- [DESCRIPTION OF THE TASK] Bring together every line in the data that includes "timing".

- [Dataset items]
^^^^^^^^

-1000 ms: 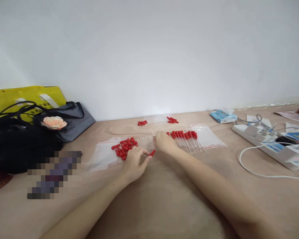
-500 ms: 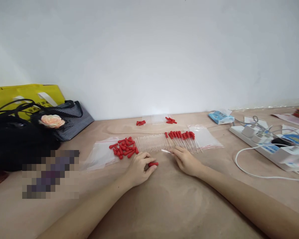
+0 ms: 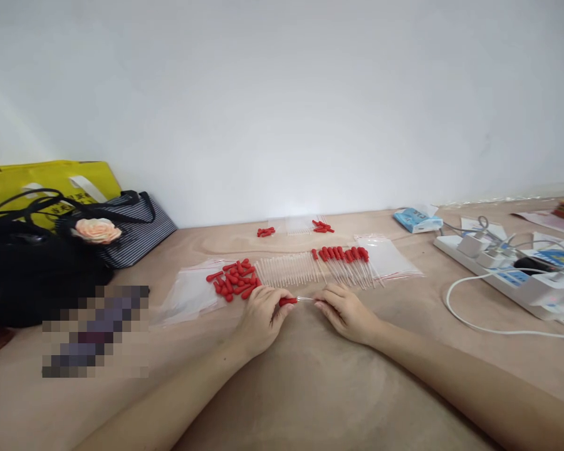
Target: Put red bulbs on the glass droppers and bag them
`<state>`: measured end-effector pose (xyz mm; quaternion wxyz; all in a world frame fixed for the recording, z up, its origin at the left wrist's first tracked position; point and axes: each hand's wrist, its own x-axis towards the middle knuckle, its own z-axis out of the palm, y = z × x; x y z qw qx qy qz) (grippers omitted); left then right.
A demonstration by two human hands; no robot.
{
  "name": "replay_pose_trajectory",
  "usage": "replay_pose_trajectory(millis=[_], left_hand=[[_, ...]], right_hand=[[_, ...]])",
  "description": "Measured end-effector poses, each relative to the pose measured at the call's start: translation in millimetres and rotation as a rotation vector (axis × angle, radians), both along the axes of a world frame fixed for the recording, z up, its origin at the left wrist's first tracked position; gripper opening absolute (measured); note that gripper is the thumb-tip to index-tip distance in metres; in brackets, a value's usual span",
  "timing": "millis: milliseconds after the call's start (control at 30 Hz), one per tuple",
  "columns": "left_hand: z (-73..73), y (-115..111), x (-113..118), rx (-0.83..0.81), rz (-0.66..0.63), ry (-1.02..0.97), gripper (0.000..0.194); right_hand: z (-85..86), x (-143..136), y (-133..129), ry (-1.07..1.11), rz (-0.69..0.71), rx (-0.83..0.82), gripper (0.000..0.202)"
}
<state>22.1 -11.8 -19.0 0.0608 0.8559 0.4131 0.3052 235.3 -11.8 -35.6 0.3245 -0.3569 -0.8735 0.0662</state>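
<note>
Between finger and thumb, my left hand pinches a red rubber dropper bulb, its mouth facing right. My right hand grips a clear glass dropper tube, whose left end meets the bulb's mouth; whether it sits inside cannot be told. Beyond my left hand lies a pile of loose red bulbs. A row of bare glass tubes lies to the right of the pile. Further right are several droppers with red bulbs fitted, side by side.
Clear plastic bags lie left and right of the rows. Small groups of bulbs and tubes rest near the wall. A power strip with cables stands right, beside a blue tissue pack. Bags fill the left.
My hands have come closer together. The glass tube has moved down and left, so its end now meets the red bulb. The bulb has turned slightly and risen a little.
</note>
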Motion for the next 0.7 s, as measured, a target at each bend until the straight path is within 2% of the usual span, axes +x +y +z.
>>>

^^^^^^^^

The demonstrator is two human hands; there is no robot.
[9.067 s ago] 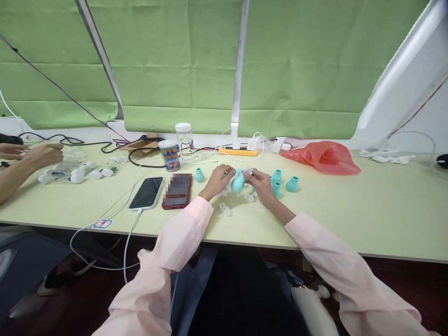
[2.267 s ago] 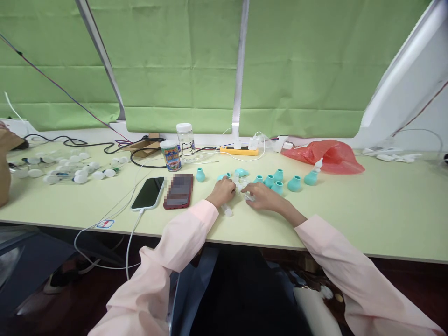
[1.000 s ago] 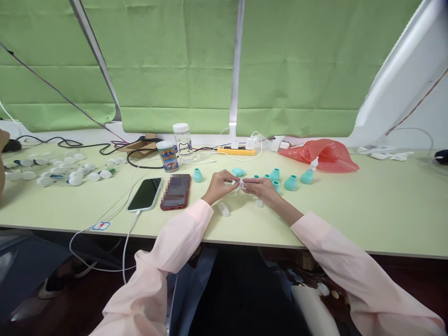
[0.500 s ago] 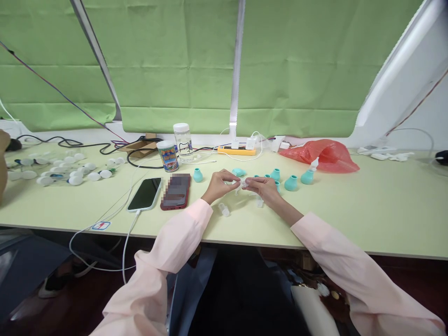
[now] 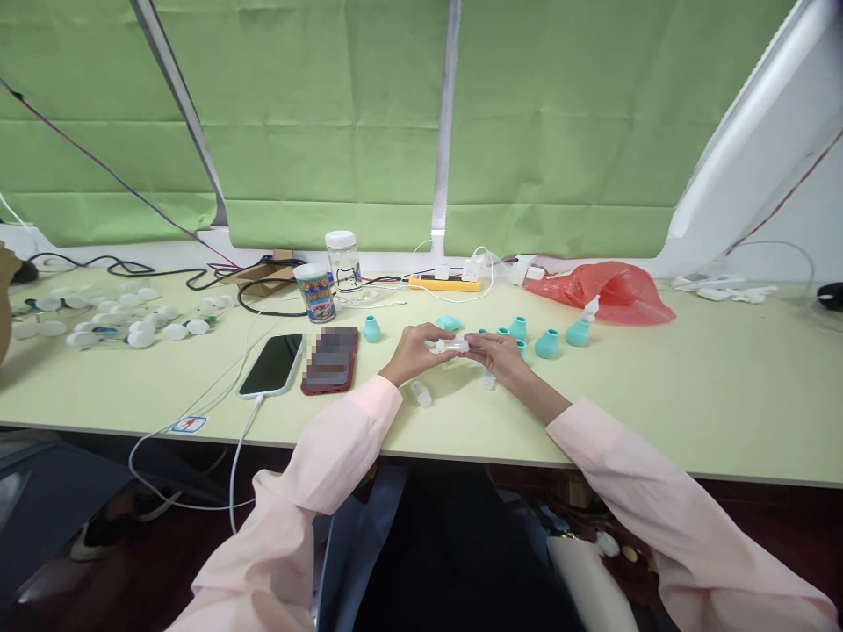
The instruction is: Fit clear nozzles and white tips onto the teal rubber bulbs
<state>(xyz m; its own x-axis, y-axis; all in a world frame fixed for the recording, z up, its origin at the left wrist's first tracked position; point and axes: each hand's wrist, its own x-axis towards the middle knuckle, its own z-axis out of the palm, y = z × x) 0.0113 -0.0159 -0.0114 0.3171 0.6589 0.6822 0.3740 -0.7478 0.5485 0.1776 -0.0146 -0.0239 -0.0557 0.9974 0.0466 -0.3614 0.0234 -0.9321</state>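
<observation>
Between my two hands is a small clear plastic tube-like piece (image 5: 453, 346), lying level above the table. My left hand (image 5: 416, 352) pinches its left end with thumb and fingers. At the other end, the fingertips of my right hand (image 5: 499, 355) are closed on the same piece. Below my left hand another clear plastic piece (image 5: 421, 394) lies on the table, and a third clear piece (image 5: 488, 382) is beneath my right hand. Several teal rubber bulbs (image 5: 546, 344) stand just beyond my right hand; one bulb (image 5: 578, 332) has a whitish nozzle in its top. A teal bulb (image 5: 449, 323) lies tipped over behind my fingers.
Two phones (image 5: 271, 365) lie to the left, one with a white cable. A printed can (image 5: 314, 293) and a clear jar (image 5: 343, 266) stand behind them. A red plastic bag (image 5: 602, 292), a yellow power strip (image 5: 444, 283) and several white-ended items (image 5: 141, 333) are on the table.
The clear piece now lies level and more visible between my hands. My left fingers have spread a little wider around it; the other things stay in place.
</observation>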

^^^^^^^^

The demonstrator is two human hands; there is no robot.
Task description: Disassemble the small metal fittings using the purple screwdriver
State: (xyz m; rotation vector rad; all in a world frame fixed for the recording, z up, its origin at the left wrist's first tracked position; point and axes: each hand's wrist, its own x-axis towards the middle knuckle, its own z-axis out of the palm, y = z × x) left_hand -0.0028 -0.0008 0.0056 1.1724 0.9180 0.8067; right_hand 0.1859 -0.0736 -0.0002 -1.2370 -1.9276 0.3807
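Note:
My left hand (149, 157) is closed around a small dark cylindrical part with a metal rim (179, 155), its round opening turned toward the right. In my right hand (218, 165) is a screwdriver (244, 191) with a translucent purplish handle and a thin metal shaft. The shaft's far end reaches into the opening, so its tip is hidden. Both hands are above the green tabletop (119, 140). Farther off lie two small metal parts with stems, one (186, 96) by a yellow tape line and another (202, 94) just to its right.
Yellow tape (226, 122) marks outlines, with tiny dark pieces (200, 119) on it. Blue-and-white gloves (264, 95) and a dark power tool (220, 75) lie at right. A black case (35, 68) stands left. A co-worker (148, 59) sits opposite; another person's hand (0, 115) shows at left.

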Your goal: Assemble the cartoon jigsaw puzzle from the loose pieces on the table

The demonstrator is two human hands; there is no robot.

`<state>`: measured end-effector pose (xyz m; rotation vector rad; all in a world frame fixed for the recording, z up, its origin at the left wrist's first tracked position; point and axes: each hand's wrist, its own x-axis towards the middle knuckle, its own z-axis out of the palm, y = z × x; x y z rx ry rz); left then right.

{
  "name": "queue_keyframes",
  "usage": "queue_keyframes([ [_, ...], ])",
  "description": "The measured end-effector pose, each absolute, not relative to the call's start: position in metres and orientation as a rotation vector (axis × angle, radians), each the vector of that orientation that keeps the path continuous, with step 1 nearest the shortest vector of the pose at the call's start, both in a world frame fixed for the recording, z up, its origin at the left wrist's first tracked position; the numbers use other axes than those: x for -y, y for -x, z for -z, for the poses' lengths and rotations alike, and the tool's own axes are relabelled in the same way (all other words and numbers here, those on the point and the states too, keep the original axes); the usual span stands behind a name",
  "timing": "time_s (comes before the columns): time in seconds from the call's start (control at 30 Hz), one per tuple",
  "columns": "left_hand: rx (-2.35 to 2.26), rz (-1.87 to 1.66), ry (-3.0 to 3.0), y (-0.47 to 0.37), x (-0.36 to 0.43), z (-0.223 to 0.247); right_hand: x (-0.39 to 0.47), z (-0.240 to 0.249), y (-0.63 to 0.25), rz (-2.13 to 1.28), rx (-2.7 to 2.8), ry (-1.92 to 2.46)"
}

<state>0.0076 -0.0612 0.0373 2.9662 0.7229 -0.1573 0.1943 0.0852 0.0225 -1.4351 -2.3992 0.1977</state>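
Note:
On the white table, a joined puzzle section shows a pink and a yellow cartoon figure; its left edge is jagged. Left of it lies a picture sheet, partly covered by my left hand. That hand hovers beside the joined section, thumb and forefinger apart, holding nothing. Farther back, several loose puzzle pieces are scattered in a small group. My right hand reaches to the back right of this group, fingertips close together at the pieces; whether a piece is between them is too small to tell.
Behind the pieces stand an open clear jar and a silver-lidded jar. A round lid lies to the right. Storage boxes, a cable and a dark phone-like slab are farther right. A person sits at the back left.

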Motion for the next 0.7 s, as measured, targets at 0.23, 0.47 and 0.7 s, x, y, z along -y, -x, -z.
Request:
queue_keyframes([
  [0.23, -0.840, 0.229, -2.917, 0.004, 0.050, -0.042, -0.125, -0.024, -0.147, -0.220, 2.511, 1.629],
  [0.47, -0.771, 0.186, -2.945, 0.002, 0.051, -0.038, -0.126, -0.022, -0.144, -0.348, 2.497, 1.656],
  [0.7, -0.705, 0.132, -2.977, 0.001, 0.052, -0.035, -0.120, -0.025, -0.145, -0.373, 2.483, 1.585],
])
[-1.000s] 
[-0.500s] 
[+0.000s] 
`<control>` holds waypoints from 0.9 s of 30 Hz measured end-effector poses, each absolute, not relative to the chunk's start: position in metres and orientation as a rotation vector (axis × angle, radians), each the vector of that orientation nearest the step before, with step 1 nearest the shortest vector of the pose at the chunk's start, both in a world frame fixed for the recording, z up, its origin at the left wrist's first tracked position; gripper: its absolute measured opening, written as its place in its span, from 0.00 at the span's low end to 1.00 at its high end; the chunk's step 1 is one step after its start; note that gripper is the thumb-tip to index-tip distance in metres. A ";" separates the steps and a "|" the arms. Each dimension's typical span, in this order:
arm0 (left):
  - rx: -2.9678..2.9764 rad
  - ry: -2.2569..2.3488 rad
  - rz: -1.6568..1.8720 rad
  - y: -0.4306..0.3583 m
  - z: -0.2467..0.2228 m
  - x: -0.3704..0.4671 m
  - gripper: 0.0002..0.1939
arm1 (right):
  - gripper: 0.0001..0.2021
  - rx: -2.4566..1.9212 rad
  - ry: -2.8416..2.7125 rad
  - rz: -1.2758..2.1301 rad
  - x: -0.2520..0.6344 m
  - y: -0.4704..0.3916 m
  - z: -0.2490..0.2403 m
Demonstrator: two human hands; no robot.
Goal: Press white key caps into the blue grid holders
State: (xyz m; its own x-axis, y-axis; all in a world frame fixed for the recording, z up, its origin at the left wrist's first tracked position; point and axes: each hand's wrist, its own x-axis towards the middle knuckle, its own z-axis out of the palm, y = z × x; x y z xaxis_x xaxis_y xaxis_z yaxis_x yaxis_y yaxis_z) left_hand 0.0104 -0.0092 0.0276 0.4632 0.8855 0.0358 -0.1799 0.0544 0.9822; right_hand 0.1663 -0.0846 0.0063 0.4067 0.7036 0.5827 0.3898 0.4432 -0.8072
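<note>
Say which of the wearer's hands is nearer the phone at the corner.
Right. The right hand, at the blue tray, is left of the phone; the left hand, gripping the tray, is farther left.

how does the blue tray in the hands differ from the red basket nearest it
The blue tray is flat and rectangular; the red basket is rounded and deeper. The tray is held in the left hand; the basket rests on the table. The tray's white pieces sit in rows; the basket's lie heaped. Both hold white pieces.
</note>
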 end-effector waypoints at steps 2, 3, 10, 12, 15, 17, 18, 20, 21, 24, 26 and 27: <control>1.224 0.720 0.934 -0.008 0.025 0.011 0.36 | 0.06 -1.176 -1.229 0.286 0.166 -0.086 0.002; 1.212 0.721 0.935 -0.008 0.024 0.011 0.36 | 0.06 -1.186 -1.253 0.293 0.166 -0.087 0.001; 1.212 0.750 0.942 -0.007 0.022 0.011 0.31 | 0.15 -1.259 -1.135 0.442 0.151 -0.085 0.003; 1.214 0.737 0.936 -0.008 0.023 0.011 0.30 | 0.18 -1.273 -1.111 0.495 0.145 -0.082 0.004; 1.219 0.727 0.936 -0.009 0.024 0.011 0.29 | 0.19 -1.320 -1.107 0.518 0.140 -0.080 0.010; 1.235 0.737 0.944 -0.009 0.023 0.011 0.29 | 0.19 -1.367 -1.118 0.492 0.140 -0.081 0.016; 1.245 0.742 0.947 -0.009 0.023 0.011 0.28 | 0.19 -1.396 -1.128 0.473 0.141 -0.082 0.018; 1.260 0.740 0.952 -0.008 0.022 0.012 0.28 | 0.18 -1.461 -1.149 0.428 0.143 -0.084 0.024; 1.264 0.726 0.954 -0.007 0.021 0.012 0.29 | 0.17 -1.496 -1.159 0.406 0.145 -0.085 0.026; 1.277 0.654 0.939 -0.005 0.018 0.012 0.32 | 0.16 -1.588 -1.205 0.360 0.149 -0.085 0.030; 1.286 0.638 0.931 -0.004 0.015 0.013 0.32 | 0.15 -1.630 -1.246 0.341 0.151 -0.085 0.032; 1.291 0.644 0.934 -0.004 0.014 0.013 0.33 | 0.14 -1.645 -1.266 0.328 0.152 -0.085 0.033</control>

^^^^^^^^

- [TASK SOLUTION]
  "timing": "millis: milliseconds after the call's start (control at 30 Hz), one per tuple",
  "timing": "time_s (comes before the columns): time in seconds from the call's start (control at 30 Hz), one per tuple",

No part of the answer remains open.